Loot-Boxen sind immer noch ein schweres Thema für Industrie und Gamer. Doch gerade als man dachte, die Diskussion darüber würde langsam, aber sicher verschwinden, preschen einige britische Institutionen vor und fordern einen strikten Bann der Boxen. 

MF
Es ist nicht das erste Mal, dass sich Politiker, Wissenschaftler oder Mediziner recht negativ gegenüber Loot-Boxen-Mechaniken aussprechen. Doch nie war die Forderung nach einer Einschränkung größer als jene von Central and North West London NHS (National Health Service) Foundation Chief Executive Claire Murdoch. In einem offiziellen Statement sprach sich Murdoch strikt für ein Verbot von Loot-Boxen aus. Der Grund hierfür sei, dass solche digitalen Mechaniken nichts weiter wären, als der Einstieg zur Glücksspielsucht oder Schlimmerem. Demnach sollte man es Unternehmen (als Spieleentwicklern) verbieten, Kindern Glücksspiel beizubringen. Solang diese Boxen eine Wahrscheinlichkeit oder Chance mit sich bringen, sollten die Verkäufe gestoppt werden.
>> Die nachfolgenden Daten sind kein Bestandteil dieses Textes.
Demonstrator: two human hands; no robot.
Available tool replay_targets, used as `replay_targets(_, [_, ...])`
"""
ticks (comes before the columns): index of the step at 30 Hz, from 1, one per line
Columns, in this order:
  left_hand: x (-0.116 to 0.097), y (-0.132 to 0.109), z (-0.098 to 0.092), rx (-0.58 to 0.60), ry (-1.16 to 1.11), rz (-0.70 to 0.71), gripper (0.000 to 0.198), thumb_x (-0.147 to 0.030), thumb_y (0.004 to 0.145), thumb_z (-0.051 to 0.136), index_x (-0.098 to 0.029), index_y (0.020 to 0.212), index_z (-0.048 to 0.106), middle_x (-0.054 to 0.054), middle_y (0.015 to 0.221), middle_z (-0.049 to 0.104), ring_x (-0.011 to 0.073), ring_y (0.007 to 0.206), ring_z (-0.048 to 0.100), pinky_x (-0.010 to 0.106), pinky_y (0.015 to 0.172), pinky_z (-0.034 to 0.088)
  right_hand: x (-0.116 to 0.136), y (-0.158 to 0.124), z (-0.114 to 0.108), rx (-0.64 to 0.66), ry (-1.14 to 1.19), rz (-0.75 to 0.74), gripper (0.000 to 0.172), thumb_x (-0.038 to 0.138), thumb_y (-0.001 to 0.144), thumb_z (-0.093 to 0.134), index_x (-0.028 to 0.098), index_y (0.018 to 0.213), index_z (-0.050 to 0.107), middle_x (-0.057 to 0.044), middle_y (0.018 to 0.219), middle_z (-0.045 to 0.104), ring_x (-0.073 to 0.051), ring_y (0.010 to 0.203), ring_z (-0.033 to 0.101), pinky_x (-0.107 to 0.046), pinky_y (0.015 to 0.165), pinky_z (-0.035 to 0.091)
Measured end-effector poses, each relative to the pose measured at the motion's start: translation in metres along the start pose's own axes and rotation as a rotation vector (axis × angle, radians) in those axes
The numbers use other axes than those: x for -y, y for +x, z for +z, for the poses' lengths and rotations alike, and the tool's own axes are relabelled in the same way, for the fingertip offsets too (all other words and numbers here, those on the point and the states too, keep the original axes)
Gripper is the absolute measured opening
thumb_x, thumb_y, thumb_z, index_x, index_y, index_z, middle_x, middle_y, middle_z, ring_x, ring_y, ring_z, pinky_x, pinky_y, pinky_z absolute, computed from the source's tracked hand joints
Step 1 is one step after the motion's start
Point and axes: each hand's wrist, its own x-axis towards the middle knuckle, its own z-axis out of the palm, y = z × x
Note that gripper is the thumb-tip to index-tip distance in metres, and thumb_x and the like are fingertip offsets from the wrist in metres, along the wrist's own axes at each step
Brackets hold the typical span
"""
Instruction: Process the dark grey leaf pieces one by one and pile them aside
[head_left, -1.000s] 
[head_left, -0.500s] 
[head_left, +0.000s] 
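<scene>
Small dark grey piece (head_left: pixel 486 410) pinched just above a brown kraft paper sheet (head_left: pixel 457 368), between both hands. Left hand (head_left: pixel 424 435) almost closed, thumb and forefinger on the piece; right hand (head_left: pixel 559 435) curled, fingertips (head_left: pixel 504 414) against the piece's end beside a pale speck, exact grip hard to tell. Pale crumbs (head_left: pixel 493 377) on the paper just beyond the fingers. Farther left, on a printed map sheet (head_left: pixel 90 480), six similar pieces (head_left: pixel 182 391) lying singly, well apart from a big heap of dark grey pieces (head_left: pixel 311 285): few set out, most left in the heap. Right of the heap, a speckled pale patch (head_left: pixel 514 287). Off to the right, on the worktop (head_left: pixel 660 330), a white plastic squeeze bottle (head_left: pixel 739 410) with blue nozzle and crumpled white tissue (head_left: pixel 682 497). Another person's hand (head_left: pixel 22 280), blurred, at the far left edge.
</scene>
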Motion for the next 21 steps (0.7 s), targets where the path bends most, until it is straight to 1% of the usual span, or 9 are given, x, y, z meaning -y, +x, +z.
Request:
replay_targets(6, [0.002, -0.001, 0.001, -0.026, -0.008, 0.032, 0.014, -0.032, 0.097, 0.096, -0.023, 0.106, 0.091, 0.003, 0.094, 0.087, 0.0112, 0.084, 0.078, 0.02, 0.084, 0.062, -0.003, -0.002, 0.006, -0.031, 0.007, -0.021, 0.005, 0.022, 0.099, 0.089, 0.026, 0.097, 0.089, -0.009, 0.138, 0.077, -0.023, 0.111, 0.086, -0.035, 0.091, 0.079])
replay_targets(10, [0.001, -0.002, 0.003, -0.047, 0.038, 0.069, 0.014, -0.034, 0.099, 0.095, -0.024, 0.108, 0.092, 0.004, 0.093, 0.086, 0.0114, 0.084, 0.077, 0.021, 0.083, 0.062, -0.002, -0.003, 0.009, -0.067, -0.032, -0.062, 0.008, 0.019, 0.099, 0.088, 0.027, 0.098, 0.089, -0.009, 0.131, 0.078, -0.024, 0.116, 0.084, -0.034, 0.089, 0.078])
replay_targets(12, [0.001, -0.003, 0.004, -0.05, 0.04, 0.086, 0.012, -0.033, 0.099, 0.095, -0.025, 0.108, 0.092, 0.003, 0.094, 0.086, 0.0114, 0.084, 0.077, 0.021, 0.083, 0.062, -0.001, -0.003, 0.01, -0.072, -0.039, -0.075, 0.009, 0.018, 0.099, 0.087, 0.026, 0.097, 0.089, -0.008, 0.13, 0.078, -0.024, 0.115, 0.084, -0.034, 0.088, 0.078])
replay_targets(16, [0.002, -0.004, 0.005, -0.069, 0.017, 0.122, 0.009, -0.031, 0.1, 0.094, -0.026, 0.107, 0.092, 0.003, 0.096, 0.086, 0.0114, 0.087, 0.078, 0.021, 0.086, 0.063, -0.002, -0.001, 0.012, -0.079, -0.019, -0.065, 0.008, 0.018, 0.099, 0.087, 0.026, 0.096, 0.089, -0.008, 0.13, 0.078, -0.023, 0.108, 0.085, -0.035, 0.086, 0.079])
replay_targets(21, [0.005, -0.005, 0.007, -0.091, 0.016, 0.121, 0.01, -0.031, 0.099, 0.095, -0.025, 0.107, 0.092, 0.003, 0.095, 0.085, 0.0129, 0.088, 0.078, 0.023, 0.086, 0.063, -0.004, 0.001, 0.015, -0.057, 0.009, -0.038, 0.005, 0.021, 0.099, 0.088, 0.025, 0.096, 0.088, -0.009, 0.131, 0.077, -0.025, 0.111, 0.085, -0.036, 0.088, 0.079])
Wie bereits erwähnt, ist Murdoch damit nicht die erste Person, die eine solch klare Haltung bezieht, doch bisher wurde noch herzlich wenig gegen Loot-Boxen unternommen. Nur wenige Länder (darunter etwa Belgien) gehen gesetzlich gegen die Boxen vor. Viele Spiele passen sich aber mittlerweile auch an und verfolgen eine eher transparentere Herangehensweise über ein „Battle Pass System“, wie in „Fortnite“. Das verwundert nicht, da die Umsätze durch Loot-Boxen seit einigen Monaten zurückgehen. Ausnahme bilden hierbei Mobile Games, für die die Mechaniken auch weiterhin eine sehr lukrative Einnahmequelle darstellen.